**Instructions to follow**
Leave out the images; return the rest of the data exactly.

**Input data**
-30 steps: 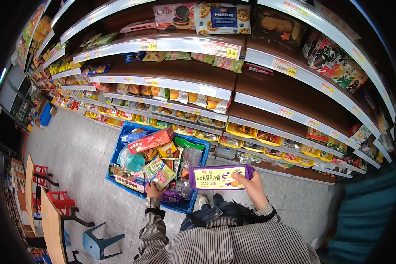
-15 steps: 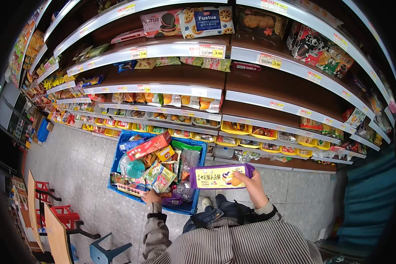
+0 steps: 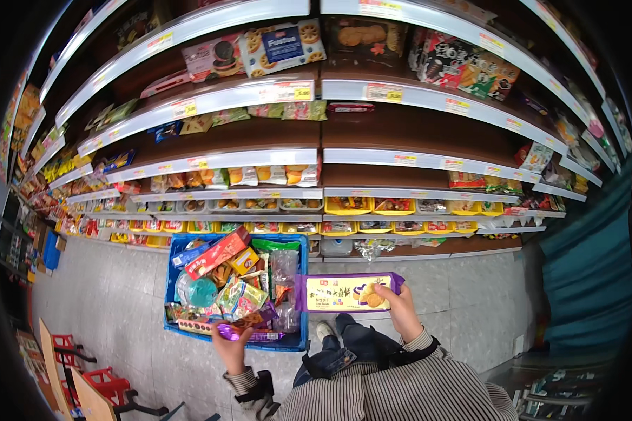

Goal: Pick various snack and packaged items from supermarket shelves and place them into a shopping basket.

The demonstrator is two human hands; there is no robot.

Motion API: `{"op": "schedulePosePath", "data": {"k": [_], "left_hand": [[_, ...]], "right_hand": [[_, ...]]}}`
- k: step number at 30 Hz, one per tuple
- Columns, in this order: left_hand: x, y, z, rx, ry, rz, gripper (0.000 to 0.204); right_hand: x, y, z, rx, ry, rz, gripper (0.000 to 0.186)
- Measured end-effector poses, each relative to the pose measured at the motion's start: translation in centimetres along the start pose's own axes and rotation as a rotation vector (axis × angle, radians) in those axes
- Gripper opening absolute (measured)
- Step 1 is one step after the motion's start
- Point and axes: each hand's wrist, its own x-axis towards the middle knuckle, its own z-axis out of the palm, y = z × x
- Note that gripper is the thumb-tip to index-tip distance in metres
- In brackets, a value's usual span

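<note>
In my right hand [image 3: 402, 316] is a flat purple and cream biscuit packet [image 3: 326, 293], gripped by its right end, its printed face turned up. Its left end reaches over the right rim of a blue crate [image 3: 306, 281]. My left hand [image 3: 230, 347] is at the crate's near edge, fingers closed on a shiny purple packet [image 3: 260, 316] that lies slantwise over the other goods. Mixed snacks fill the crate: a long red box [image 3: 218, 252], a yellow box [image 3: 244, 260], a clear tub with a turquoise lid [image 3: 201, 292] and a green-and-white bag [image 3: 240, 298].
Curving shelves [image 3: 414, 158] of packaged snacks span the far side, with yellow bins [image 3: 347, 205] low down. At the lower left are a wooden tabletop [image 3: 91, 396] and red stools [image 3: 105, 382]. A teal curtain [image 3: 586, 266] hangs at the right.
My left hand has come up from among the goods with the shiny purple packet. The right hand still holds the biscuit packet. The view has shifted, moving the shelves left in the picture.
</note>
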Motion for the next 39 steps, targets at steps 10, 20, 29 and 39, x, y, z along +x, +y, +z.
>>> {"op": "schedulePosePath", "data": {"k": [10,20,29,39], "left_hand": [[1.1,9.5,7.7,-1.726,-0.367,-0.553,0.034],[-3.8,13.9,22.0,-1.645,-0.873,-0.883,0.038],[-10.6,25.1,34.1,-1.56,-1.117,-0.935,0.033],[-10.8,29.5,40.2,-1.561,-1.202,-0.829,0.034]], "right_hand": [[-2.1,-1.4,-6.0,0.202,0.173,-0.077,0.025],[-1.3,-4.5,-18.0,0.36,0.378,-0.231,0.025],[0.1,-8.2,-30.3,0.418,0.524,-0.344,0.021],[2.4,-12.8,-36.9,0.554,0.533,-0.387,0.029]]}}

**Task solution**
-30 steps: 
-15 steps: 
+0 steps: 

Goal: Pick various snack and packaged items from supermarket shelves and place them into a shopping basket.

The demonstrator is two human hands; there is no robot.

Motion API: `{"op": "schedulePosePath", "data": {"k": [_], "left_hand": [[_, ...]], "right_hand": [[_, ...]]}}`
- k: step number at 30 Hz, one per tuple
- Columns, in this order: left_hand: x, y, z, rx, ry, rz, gripper (0.000 to 0.204); right_hand: x, y, z, rx, ry, rz, gripper (0.000 to 0.186)
- Measured end-effector poses, each relative to the pose measured at the motion's start: translation in centimetres along the start pose's own axes and rotation as a rotation vector (axis × angle, radians) in those axes
- Gripper opening absolute (measured)
- Step 1 is one step after the motion's start
- Point and axes: each hand's wrist, its own x-axis towards the middle knuckle, its own z-axis out of the palm, y = z × x
- Note that gripper is the thumb-tip to index-tip distance in metres
- In brackets, a value's usual span

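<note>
In my right hand [image 3: 402, 316] is a flat purple and cream biscuit packet [image 3: 326, 293], gripped by its right end, its printed face turned up. Its left end reaches over the right rim of a blue crate [image 3: 306, 281]. My left hand [image 3: 230, 347] is at the crate's near edge, fingers closed on a shiny purple packet [image 3: 260, 316] that lies slantwise over the other goods. Mixed snacks fill the crate: a long red box [image 3: 218, 252], a yellow box [image 3: 244, 260], a clear tub with a turquoise lid [image 3: 201, 292] and a green-and-white bag [image 3: 240, 298].
Curving shelves [image 3: 414, 158] of packaged snacks span the far side, with yellow bins [image 3: 347, 205] low down. At the lower left are a wooden tabletop [image 3: 91, 396] and red stools [image 3: 105, 382]. A teal curtain [image 3: 586, 266] hangs at the right.
My left hand has come up from among the goods with the shiny purple packet. The right hand still holds the biscuit packet. The view has shifted, moving the shelves left in the picture.
</note>
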Motion for the next 39 steps, targets at steps 10, 20, 29 and 39, x, y, z along +x, +y, +z.
>>> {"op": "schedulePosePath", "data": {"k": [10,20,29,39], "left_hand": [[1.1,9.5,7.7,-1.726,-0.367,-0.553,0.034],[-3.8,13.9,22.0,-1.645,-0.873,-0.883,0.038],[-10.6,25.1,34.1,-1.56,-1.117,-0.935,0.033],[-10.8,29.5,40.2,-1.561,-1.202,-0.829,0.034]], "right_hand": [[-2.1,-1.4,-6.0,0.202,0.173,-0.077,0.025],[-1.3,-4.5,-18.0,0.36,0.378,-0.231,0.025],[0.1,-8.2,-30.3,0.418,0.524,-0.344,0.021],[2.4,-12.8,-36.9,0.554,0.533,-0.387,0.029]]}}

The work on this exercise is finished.